Чем ближе она подходила к станции, тем сильнее становилось ощущение, и, не выдержав, Эва глянула через плечо. В потоке дневного солнечного света силуэтом виднелась следовавшая за нею фигура – не слишком близко, но и не слишком далеко. Сердце замерло, но фигура вошла в тень от какого-то конторского здания, яркая корона рассеялась и обратилась в женщину в черно-красном, с волной колышущихся за нею волос.
Эва, глядя перед собой, ускорила шаги и услышала, как и другая походка сделалась торопливее. Не настолько, чтоб всерьез сказать: «Я тебя догоняю», – а скорее, чтоб подразнить, потерзать, предупредить, мол, догоню в любое время, когда мне только, блин, охота придет. До станции она доберется, только вдруг никого вокруг не окажется? Такое порой случается; положим, не часто, но все-таки. Справа показался паб, тот самый паб, мимо которого она каждый день ходила вот уже десять лет, тот самый паб, куда ее настойчиво приглашал м-р Бурсток, тот самый паб, в котором до того ноги ее не было.
Толчком открыла она дверь и зашла в «Олень и псы». Было мало света, и пахло вроде пивом, но подошвы ее не липли к деревянному полу, а место, которое она выбрала, не было ни сырым, ни липким.

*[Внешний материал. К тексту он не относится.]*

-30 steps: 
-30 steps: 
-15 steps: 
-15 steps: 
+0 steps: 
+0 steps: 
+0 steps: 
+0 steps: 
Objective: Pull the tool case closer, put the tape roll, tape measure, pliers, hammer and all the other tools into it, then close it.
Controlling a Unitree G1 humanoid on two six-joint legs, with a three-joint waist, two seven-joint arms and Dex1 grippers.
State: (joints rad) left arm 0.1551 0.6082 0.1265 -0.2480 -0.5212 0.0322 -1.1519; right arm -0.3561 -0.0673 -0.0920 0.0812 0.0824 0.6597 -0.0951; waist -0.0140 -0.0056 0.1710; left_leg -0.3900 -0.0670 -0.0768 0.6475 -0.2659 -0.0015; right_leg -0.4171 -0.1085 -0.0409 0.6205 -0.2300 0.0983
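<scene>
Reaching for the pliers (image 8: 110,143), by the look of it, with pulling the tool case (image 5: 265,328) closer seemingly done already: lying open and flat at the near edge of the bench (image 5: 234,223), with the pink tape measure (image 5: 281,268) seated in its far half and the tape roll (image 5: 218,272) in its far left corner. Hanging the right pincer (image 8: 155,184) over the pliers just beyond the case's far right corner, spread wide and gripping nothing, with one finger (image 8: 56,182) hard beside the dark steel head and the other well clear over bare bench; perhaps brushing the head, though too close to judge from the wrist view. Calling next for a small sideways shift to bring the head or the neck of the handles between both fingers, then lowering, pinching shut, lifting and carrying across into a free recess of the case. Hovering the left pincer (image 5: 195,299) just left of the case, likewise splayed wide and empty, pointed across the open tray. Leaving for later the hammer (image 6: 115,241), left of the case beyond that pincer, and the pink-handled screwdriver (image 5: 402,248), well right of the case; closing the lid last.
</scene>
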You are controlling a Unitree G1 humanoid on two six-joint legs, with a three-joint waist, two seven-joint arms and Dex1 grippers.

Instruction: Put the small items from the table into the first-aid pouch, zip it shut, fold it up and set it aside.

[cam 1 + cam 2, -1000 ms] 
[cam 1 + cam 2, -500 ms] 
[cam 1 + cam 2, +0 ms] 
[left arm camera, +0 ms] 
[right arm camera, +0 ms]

Женщина за стойкой улыбнулась – ярко крашенная блондинка-паучиха в паутине из стекла, металла и зеркал.
– Чего налить тебе, милочка?
– Джин с тоником, пожалуйста, – пролепетала Эва, хотя в жизни не пила ничего такого. Мать, бывало, рассказывала ей о двоюродной бабке Агате, которая шаталась по клубам и пивала такое и, уж конечно же, по словам Бесс, творила с мужиками такое, что и довело ее до беды. Эва повторила, будто убеждаясь, что мать, где бы ни находилась, ее услышит: – Джин с тоником.
Она расплатилась и уставилась на прозрачную жидкость, восторгаясь тем, как тычется лед в краешек лайма, как сдвигают его и раскачивают крохотные пузырьки, поднимаясь вверх и лопаясь на поверхности. Барменша направилась в дальний угол бара обслужить двух старичков, что смотрелись постоянной принадлежностью заведения.
Эва скорее почувствовала, чем увидела, как кто-то сел рядом. Понадобилась череда мгновений, чтобы повернуть голову, встретиться взглядом с этими темными-темными глазами, заметить глянец на этих красных-красных губах.